▶ [Problem description] Restate the full listing word for word and leave the pictures out.

--- START ---

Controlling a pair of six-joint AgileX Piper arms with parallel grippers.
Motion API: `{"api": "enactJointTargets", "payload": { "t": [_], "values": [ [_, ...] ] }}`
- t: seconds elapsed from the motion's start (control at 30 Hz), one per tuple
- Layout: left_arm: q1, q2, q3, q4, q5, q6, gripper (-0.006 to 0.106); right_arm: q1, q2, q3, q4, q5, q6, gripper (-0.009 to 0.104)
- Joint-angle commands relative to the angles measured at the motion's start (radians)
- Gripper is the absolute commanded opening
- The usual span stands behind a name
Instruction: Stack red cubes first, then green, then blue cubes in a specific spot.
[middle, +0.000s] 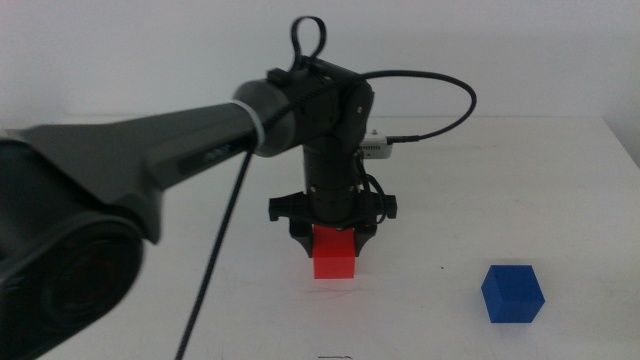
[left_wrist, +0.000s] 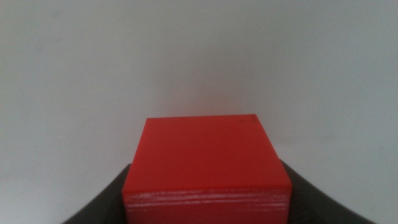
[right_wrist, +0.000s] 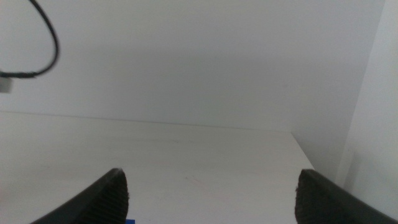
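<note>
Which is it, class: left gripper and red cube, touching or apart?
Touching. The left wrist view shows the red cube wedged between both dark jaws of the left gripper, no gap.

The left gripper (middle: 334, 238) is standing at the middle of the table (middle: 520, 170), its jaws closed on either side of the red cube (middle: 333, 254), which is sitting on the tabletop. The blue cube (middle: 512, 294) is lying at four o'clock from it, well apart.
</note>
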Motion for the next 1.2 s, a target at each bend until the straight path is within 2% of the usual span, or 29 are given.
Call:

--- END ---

▶ [Reply to the exercise]
Controlling a pair of six-joint AgileX Piper arms with parallel grippers.
Motion API: `{"api": "enactJointTargets", "payload": { "t": [_], "values": [ [_, ...] ] }}`
- t: seconds elapsed from the motion's start (control at 30 Hz), one per tuple
- Layout: left_arm: q1, q2, q3, q4, q5, q6, gripper (-0.006 to 0.106); right_arm: q1, q2, q3, q4, q5, q6, gripper (-0.009 to 0.104)
- Joint-angle commands relative to the angles measured at the motion's start (radians)
- Gripper is the absolute commanded opening
- The usual span stands behind a name
Instruction: Stack red cubes first, then green, then blue cubes in a specific spot.
[middle, +0.000s] 
[left_wrist, +0.000s] 
[right_wrist, +0.000s] 
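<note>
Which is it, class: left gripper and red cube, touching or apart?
Touching. The left wrist view shows the red cube wedged between both dark jaws of the left gripper, no gap.

The left gripper (middle: 334, 238) is standing at the middle of the table (middle: 520, 170), its jaws closed on either side of the red cube (middle: 333, 254), which is sitting on the tabletop. The blue cube (middle: 512, 294) is lying at four o'clock from it, well apart.
</note>
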Motion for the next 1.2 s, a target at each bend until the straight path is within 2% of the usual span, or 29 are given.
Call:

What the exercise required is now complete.